Task item:
Give the data again in full. Keep every line the same.

*** Opening Supplied material ***

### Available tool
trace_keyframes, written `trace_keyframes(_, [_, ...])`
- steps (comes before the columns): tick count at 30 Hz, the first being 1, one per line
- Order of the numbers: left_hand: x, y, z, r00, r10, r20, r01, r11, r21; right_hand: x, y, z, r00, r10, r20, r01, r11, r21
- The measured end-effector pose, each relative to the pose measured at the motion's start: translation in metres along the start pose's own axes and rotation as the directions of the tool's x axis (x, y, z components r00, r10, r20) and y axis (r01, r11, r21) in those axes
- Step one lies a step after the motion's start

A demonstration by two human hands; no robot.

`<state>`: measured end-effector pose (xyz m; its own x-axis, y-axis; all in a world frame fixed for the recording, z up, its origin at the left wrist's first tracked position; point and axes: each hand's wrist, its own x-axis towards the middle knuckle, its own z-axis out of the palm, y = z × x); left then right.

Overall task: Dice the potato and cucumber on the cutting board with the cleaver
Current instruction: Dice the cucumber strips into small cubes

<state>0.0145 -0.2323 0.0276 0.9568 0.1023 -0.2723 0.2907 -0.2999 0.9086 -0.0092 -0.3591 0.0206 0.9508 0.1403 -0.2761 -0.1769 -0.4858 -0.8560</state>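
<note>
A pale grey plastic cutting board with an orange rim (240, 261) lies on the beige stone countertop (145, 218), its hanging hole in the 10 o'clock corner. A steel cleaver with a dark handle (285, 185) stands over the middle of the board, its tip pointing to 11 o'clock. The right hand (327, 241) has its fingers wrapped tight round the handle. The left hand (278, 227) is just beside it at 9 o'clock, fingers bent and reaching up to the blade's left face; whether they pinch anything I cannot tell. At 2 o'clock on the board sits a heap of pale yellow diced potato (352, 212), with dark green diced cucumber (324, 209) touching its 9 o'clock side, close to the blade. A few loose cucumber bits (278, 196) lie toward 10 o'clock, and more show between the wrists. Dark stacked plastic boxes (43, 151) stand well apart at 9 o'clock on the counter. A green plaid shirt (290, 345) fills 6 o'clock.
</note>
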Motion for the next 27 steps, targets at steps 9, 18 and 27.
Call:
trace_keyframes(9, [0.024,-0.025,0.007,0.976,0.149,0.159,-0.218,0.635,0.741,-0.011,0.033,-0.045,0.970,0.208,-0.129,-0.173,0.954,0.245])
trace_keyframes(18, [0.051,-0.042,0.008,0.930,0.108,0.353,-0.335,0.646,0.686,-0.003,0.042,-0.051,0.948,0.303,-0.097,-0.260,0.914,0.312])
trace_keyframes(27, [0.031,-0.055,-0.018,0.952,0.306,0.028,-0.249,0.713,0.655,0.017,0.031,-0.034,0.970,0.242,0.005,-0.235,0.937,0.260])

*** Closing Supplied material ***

Task answer:
### Available tool
trace_keyframes, written `trace_keyframes(_, [_, ...])`
- steps (comes before the columns): tick count at 30 Hz, the first being 1, one per line
- Order of the numbers: left_hand: x, y, z, r00, r10, r20, r01, r11, r21; right_hand: x, y, z, r00, r10, r20, r01, r11, r21
- The measured end-effector pose, each relative to the pose measured at the motion's start: translation in metres along the start pose's own axes and rotation as the directions of the tool's x axis (x, y, z components r00, r10, r20) and y axis (r01, r11, r21) in those axes
- Step one lies a step after the motion's start

A demonstration by two human hands; no robot.

`<state>`: measured end-effector pose (xyz m; its own x-axis, y-axis; all in a world frame fixed for the recording, z up, its origin at the left wrist's first tracked position; point and axes: each hand's wrist, its own x-axis towards the middle knuckle, its own z-axis out of the palm, y = z × x); left then right.

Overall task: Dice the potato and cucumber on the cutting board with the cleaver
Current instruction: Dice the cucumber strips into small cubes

<state>0.0145 -0.2323 0.0276 0.9568 0.1023 -0.2723 0.2907 -0.2999 0.9086 -0.0092 -0.3591 0.0206 0.9508 0.1403 -0.2761 -0.1769 -0.4858 -0.8560</state>
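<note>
A pale grey plastic cutting board with an orange rim (240, 261) lies on the beige stone countertop (145, 218), its hanging hole in the 10 o'clock corner. A steel cleaver with a dark handle (285, 185) stands over the middle of the board, its tip pointing to 11 o'clock. The right hand (327, 241) has its fingers wrapped tight round the handle. The left hand (278, 227) is just beside it at 9 o'clock, fingers bent and reaching up to the blade's left face; whether they pinch anything I cannot tell. At 2 o'clock on the board sits a heap of pale yellow diced potato (352, 212), with dark green diced cucumber (324, 209) touching its 9 o'clock side, close to the blade. A few loose cucumber bits (278, 196) lie toward 10 o'clock, and more show between the wrists. Dark stacked plastic boxes (43, 151) stand well apart at 9 o'clock on the counter. A green plaid shirt (290, 345) fills 6 o'clock.
</note>
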Motion for the next 27 steps, targets at steps 9, 18 and 27.
Call:
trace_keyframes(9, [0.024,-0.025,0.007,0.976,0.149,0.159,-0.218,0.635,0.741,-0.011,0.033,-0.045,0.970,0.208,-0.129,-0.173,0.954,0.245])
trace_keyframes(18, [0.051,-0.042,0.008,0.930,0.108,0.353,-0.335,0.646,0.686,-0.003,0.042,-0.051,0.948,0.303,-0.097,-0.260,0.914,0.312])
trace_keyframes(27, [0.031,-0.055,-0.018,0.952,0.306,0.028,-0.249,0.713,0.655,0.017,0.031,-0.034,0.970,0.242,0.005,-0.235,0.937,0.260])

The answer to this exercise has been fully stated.